L'altro passo sarà un ricorso alla Corte Europea. Nel frattempo, annuncia però l'avvocato Fabio Anselmo, «intraprenderemo anche un'azione legale nei confronti del ministero affinchè si possa riconoscerne la responsabilità rispetto alla morte di Stefano». Secondo la difesa, infatti, da entrambi i processi emergerebbe che comunque un pestaggio nelle celle del Tribunale c'è stato e quindi si chiama ora in causa il ministero della Giustizia affinchè riconosca la sua responsabilità dal punto di vista di un risarcimento danni. Una linea dura, che fa il paio con quelle di Ilaria Cucchi che definisce la sentenza d'appello come «il fallimento della procura di Roma». «Non ce l'ho con i giudici di appello - afferma - ma adesso da cittadina comune mi aspetto il passo successivo e cioè ulteriori indagini, cosa che chiederò al procuratore capo Pignatone. Mio fratello è morto e non si può girare e indovinare chi è stato, devono dircelo loro».

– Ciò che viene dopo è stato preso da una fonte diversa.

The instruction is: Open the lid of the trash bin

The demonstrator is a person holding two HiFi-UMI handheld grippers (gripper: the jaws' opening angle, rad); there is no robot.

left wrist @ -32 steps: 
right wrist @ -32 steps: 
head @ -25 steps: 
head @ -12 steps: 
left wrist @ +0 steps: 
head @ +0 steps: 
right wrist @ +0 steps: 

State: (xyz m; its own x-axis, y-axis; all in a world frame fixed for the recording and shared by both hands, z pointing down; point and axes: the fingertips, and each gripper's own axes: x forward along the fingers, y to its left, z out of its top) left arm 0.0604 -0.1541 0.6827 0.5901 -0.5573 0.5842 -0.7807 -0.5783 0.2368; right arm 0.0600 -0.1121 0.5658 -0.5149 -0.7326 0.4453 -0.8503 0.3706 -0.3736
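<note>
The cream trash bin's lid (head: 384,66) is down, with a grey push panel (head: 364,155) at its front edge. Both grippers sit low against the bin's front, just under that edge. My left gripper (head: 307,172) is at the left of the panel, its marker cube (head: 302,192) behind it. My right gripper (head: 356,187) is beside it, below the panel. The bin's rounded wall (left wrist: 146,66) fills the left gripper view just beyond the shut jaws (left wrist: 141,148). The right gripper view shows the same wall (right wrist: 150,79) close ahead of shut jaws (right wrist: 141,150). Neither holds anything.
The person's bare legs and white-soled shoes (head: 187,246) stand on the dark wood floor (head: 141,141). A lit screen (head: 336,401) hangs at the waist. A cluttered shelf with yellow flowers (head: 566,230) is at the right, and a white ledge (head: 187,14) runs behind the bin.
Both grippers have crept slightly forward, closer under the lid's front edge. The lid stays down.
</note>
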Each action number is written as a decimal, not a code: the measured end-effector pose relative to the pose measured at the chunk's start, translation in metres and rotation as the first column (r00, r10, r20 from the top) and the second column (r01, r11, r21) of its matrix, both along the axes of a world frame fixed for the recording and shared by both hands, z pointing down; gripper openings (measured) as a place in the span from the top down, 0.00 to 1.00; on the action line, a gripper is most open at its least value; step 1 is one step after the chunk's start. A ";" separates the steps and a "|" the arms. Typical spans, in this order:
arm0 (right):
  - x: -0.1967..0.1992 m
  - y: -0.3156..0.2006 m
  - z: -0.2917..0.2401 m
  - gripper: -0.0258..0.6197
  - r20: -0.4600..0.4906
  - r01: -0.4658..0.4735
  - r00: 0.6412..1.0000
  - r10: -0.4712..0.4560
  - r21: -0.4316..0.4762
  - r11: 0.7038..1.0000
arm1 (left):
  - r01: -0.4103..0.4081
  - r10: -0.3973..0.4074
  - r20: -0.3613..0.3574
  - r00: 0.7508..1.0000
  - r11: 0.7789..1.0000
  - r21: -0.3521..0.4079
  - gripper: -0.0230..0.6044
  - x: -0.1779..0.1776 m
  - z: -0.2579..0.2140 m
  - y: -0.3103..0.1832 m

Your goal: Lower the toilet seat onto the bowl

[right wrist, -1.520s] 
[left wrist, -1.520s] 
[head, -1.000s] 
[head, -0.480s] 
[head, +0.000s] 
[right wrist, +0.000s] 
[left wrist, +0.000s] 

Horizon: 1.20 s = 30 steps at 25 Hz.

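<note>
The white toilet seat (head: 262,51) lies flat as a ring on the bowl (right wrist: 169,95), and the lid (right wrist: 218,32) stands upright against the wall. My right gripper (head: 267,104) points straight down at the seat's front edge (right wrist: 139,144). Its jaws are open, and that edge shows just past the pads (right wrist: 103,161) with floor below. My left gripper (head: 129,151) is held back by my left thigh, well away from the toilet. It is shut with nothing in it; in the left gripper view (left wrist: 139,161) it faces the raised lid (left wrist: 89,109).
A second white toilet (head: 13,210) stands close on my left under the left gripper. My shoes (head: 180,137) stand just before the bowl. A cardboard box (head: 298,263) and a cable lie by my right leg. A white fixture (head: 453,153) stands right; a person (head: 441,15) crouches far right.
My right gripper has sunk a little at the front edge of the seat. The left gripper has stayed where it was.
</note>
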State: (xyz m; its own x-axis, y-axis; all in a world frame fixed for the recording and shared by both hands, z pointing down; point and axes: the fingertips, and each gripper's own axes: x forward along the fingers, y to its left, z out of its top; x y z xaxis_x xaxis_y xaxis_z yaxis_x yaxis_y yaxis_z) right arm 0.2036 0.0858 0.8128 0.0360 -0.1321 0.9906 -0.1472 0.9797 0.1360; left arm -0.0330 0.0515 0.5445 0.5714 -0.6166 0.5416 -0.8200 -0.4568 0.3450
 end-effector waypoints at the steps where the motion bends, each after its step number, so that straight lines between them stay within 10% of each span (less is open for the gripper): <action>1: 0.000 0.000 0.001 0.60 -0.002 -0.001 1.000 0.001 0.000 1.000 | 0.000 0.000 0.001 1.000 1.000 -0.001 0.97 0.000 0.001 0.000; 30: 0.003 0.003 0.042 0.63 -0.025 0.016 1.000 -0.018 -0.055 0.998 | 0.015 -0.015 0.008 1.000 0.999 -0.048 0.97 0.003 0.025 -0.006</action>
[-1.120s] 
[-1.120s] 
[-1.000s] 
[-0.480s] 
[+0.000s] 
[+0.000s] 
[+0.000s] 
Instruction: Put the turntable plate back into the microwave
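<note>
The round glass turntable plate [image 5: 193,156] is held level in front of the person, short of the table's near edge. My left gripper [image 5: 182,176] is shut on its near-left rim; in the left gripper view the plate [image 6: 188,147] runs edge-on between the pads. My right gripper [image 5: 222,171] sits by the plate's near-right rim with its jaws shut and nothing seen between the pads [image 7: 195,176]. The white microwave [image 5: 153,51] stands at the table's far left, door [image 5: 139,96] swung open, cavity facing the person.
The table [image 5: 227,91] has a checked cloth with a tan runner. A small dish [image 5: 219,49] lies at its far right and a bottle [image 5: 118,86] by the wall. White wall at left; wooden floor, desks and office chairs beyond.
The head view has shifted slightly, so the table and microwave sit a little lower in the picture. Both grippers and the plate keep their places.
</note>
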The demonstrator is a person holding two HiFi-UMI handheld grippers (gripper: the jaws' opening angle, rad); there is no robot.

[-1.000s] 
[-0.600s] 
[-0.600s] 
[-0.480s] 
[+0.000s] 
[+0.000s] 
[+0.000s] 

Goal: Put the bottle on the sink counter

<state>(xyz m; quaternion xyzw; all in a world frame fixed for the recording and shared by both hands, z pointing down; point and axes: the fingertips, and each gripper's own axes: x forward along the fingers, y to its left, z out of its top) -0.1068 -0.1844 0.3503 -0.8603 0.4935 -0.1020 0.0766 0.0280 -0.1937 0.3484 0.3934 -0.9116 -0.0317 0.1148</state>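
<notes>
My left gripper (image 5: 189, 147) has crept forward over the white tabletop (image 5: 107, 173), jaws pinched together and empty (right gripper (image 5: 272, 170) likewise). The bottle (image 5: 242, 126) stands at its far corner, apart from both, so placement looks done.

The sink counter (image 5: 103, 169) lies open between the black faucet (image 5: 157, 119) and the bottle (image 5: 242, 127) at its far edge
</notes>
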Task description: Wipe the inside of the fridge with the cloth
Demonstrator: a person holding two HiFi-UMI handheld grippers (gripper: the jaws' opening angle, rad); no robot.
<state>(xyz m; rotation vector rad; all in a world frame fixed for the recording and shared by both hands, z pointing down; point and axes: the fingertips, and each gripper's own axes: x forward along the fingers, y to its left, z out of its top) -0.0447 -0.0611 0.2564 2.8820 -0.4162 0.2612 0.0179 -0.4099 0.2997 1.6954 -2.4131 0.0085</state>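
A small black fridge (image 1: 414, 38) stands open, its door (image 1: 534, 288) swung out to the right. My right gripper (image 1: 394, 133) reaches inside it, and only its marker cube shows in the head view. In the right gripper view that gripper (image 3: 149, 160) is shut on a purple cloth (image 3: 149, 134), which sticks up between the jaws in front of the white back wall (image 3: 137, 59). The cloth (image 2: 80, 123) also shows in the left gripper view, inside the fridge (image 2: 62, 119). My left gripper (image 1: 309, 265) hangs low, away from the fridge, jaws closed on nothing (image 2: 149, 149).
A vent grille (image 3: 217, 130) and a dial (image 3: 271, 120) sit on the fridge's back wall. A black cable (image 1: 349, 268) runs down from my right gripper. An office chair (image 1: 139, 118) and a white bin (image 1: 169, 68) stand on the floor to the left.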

Critiche alla sentenza d'appello sono arrivate anche dal mondo dello spettacolo, da Saviano a Fedez, e da diversi esponenti politici, con il Movimento 5 Stelle tra i più severi. «I cosiddetti servitori dello Stato - afferma la senatrice Barbara Lezzi - sono l'ulteriore vergogna di un Paese che non merita neppure che le istituzioni richiamino all'onore del silenzio coloro che dovrebbero garantire tutela e sicurezza ma che preferiscono coltivare autoreferenzialità». Dal Nuovo Centrodestra Fabrizio Cicchitto, presidente della commissione Esteri della Camera, parla di «triplice sconfitta: per la magistratura, per le istituzioni e per la civiltà del nostro Paese». Il pentastellato Vito Crimi, infine, propone l'introduzione del reato di tortura e l'adozione di «sistemi di identificazione certa degli agenti in servizio».